The mid-1970s were difficult times for New York City and public servants, like paramedic John Filangeri. “Crime was out of control,” says the Brooklyn native, who started as an EMT in 1971. “We had the Son of Sam killings in ’76, then the blackout of ’77. Plus, the summers were unbearably hot.”
While the city dealt with an aging infrastructure and near-bankruptcy, Filangeri and his colleagues at St. Clare’s Hospital in midtown Manhattan tried to ease the tension, and perhaps the temperature, with a schoolyard-style water fight. Their opponent? The police.
“It started with water pistols, then escalated,” Filangeri says, after pointing out municipal vehicles had no air conditioning in those days. “The few tourists around couldn’t believe it when some cop would creep up on a parked ambulance and toss a bucket of water through the window. Or maybe they’d see an ambulance crew spray the police with a fire extinguisher.
“Practical jokes were the order of the day, like putting soap suds in various fountains around the city. I’m pretty sure the statute of limitations is up on that one. At least I hope so.”
Shenanigans aside, Filangeri and his fellow pranksters from NYPD ended up working together on a couple of high-profile cases in the ’80s.
Law & Order AVPU
“I was riding out of St. Vincent’s Hospital in lower Manhattan when we got a call for multiple casualties on the subway,” says Filangeri, who had graduated from Beekman Downtown Hospital’s paramedic program in 1976. “It turned out to be the Bernhard Goetz case.”
Goetz had shot four young men he claimed had tried to rob him shortly after he’d boarded a train in December, 1984. The incident stirred a national debate on self defense versus vigilante justice.
Filangeri summarizes the scene: “One guy was hit straight in the chest, another got it through the arm and into the chest, the third was shot in the back and the fourth through his side. I took the last one. He was paralyzed. When I asked him what happened, he said the other three were hassling Goetz for money.”
Goetz’s lawyer wanted to use that statement in his client’s defense, but the judge wouldn’t allow it. “Legal scholars still argue about that,” Filangeri notes.
The other case, in November of 1987, was unusual from the start. “It was the end of the shift,” says Filangeri. “Normally, they give those calls to someone else, but it was a child not breathing, so they expedited it.”
“We got to this old building on West 10th Street that used to be Mark Twain’s house. My partner and I went upstairs with two police officers and knocked. The woman who answered, I can’t even describe how terrible she looked – like something out of a horror movie. She had this weird, frizzled grey hair and her face was a mess – black and blue, with an open fracture of the nose. It was Hedda Nussbaum.”
Nussbaum was the domestic partner of Joel Steinberg, a disbarred attorney and father of two illegally adopted children, Mitchell and Lisa.

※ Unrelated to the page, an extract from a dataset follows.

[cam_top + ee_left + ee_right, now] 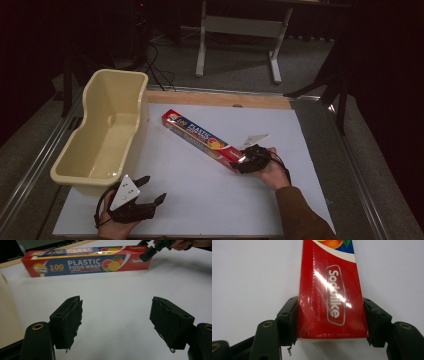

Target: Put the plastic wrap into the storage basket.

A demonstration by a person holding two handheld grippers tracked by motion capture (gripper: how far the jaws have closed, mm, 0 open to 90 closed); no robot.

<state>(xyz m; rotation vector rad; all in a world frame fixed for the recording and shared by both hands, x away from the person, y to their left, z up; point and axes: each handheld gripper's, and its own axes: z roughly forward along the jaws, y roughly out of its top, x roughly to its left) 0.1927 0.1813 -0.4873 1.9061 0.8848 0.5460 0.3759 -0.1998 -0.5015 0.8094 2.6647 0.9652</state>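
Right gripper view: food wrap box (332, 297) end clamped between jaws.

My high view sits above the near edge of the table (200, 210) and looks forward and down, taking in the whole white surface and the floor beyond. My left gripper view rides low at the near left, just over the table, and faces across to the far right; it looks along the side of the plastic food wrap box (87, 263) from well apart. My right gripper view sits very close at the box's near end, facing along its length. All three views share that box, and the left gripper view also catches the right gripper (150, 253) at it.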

“Steinberg came walking out of the dark apartment with this naked six-year-old girl (Lisa) who was dirty and all scratched up,” Filangeri says. “She wasn’t breathing right. Steinberg said she’d choked on her food, but I didn’t feel any obstruction when I was bagging her.
“Once we brought her downstairs and got her into the light, we could see she had bruises all over, including a big one on her head. We told the cops it was a child-abuse case, then took her to the hospital. She didn’t make it.”
When police returned to the scene to check on the welfare of Mitchell and to look for Steinberg, the 46-year-old was leaving the apartment with $40,000 in cash, a loaded gun and some cocaine. He was arrested and charged with murder initially, but was convicted of manslaughter. The case made headlines across the U.S.
“Steinberg insisted my partner and I had dropped Lisa and that’s how she got hurt,” Filangeri says. “He even threatened us from prison.”
Although Filangeri had his share of infamous patients, ask him about his most memorable calls, and the first one he’ll mention involved a regular guy and an irregular outcome.
“What do we do now?”
“It was a cardiac arrest at the Times Square subway station in July of ’74” Filangeri recalls. “In those days, we’d grab a doctor from the ER.
“The doc had given intracardiac epi and we had just shocked for, like, the third time, when we got a pulse back and the patient started to breathe on his own. That had never happened to any of us before. Someone asked, ‘What do we do now?’ A cop at the scene said, ‘Maybe you should take him to the hospital.’ It was almost funny. The guy made a full recovery.”
Filangeri and his partners used to keep track of how long it took each of them to get 100 cardiac arrests. “I needed about 16 months,” Filangeri says. “One of our guys did it in nine.”
At 66, Filangeri has moved from the field to the classroom, where he teaches ACLS for New York-Presbyterian Hudson Valley Hospital. “I’m sort of retired,” he said.
“I have great memories of the people I’ve worked with and the people I’ve helped. I’m not so egotistical to think I ever saved a life without being part of a team. Just knowing we made bad situations better for some patients is satisfying enough.”